• _ACTIVITY_:
Could you retype the entries below exactly, omitting every picture?

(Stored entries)
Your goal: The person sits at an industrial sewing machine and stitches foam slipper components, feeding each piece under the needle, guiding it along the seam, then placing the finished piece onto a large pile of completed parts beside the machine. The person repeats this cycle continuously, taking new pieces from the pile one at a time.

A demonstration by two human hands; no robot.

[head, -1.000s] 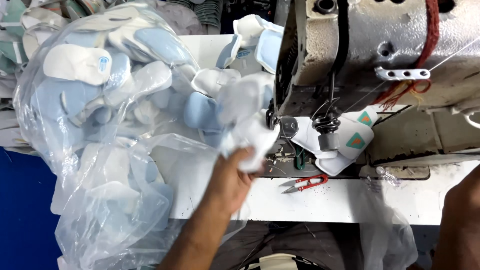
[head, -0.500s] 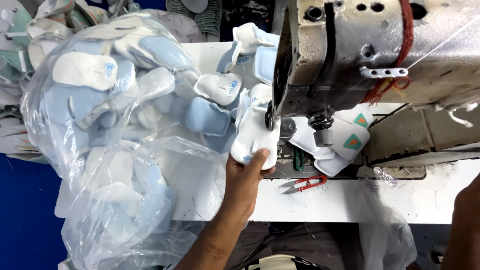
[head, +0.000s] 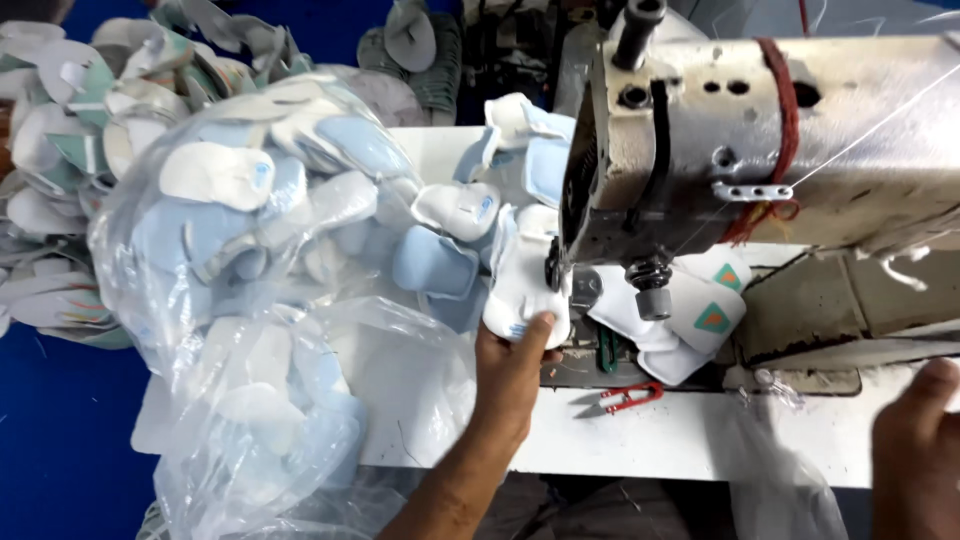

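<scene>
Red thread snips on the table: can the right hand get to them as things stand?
Probably yes. The right hand is empty at the table edge, and the red thread snips lie in the open on the white table, nothing between.

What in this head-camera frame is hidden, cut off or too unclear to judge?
- Right hand: cut off by the right and bottom edges; its grip is not visible.
- Needle area: hidden behind the sewing machine head.
- Left hand: fingers tucked under the white shoe piece, so the grip is partly unseen.
- Pieces in the plastic bag: blurred by glare and folds.
- Red thread snips: blades too small.
</scene>
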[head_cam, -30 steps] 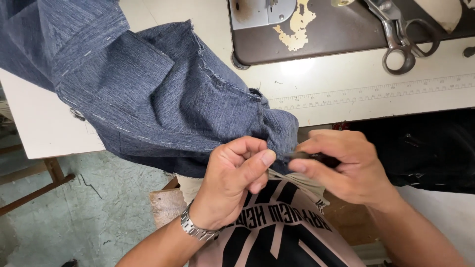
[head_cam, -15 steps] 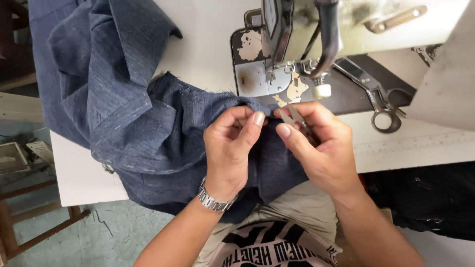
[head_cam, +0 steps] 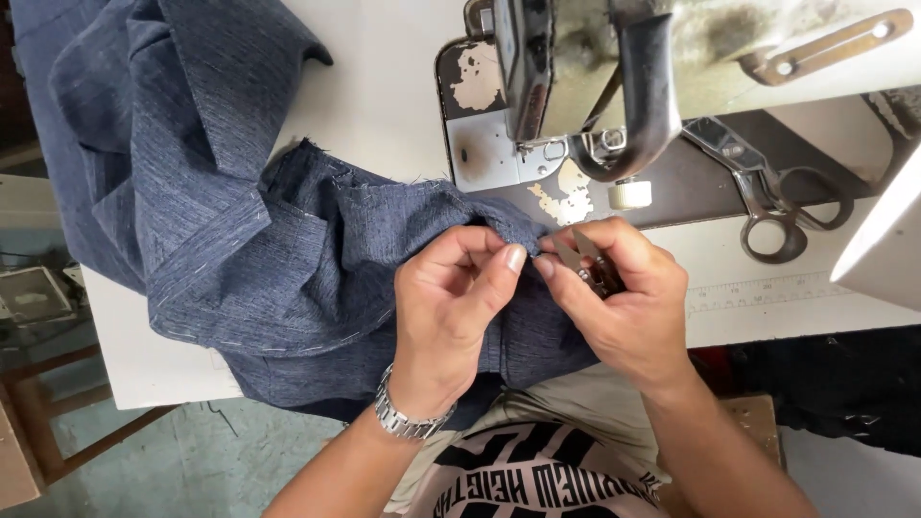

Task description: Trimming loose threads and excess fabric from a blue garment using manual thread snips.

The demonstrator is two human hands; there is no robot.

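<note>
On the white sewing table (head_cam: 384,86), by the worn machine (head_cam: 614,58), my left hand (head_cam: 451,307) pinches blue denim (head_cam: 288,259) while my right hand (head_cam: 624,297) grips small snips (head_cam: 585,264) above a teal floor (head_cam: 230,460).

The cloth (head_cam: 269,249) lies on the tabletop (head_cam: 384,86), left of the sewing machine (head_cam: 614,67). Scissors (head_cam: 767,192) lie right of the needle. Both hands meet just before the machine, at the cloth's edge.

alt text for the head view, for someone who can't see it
Two hands pinch an edge of dark blue fabric on a white table; the right hand holds small thread snips beside the left hand, below a sewing machine.
</note>
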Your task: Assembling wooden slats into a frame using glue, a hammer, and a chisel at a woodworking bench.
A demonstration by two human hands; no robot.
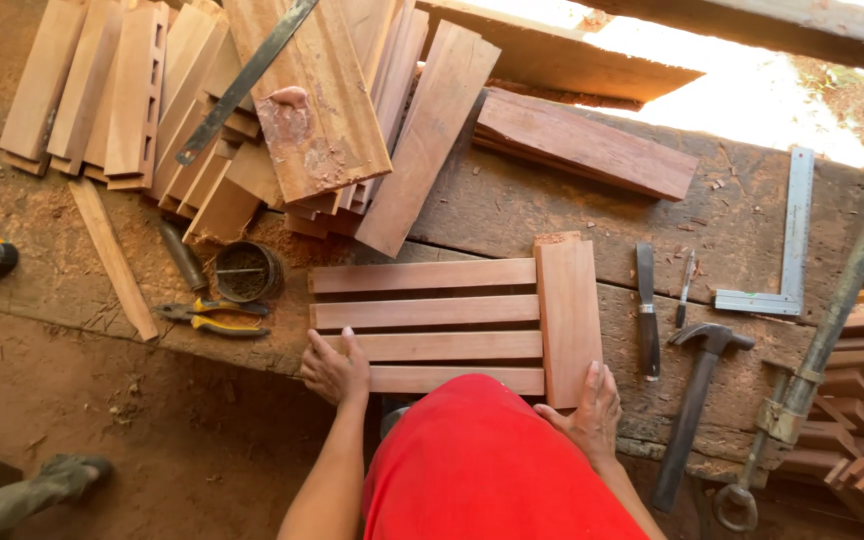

• _ANSWER SECTION_:
Your goal: The person sits at an industrial sewing machine and stitches foam slipper components, feeding each piece under the needle, guiding it along the seam, then placing the finished piece onto a large pile of completed parts beside the machine. The person repeats this cycle continuously, taking new pieces from the pile one at a time.

A demonstration by two human hands; no robot.

[head, -1.000s] 
[head, -0.500s] 
[head, +0.000s] 

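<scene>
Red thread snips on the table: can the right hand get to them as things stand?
Probably yes. The right hand is empty at the table edge, and the red thread snips lie in the open on the white table, nothing between.

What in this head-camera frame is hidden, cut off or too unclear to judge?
- Right hand: cut off by the right and bottom edges; its grip is not visible.
- Needle area: hidden behind the sewing machine head.
- Left hand: fingers tucked under the white shoe piece, so the grip is partly unseen.
- Pieces in the plastic bag: blurred by glare and folds.
- Red thread snips: blades too small.
</scene>
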[head_cam, -30 steps] 
[head_cam, -15 steps] 
[head_cam, +0 steps] 

Task description: Trimming loose threads and excess fabric from a blue garment using manual thread snips.

The demonstrator is two human hands; there is no robot.

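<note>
On the white sewing table (head_cam: 384,86), by the worn machine (head_cam: 614,58), my left hand (head_cam: 451,307) pinches blue denim (head_cam: 288,259) while my right hand (head_cam: 624,297) grips small snips (head_cam: 585,264) above a teal floor (head_cam: 230,460).

The cloth (head_cam: 269,249) lies on the tabletop (head_cam: 384,86), left of the sewing machine (head_cam: 614,67). Scissors (head_cam: 767,192) lie right of the needle. Both hands meet just before the machine, at the cloth's edge.

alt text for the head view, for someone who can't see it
Two hands pinch an edge of dark blue fabric on a white table; the right hand holds small thread snips beside the left hand, below a sewing machine.
</note>
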Your task: Assembling wooden slats into a frame using glue, a hammer, and a chisel at a woodworking bench.
A demonstration by two human hands; no robot.

The response to this exercise is now complete.